Fin dalle ore immediatamente precedenti al fischio d’inizio di S.P.A.L.-Monza è parso chiaro che fossero in tanti quelli che non avevano intenzione di perdersi il debutto casalingo dei biancazzurri. Già nel pomeriggio infatti venivano segnalate lunghe code ai botteghini dello stadio, con decine di persone in attesa di ottenere l’agognato tagliando per la partita. La situazione non è affatto migliorata con l’avvicinarsi della sfida, anzi, il quadro si è notevolmente complicato, al punto tale da imporre a diversi spettatori di entrare all’inizio del secondo tempo. Tanti hanno atteso invano e infine hanno abbandonato per i tempi eccessivamente lunghi. I testimoni presenti sul luogo hanno stimato sull’ordine delle 200 le persone che hanno desistito. Un manipolo che aggiunto ai 3.708 spettatori ufficialmente censiti avrebbe potuto portare l’affluenza molto vicina alla stratosferica quota di 4.000.

Ovviamente malcontento e lamentele hanno viaggiato veloci sul web attraverso i social media, con diversi tifosi intenti a chiedere più celerità e una maggiore disponibilità di botteghini aperti nel giorno della gara.
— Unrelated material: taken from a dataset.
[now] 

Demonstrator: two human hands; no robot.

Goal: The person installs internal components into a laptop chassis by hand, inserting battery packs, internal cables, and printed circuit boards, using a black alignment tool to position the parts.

A fine partita abbiamo interpellato uno dei funzionari della struttura amministrativa della società biancazzurra, per chiedere se siano previsti potenziamenti sul fronte biglietteria: “Sicuramente dalla prossima partita proveremo ad aprire un paio di sportelli in più, stiamo facendo modo di attrezzarci sul fronte tecnico. Però è necessario che la gente sfrutti il più possibile la prevendita nell’arco della settimana per evitare questi disagi. Noi la buona volontà ce la mettiamo, ma ci scontriamo contro una carenza di mezzi e persone difficilmente sormontabile. Purtroppo, ed è così da anni, non si tratta più di staccare un biglietto e porgerlo allo spettatore: c’è una procedura informatica di inserimento dati che richiede tempo, anche a causa della lentezza congenita dei server. Non è qualcosa che abbiamo scelto noi, ma ci dobbiamo adeguare”.

Nel corso delle interviste post-partita il presidente Walter Mattioli ha fatto sapere che la campagna abbonamenti verrà riaperta per qualche giorno in modo da consentire ai ritardatari di sottoscrivere la tessera: un segnale più che eloquente per contrastare fenomeni come quelli verificatisi stasera.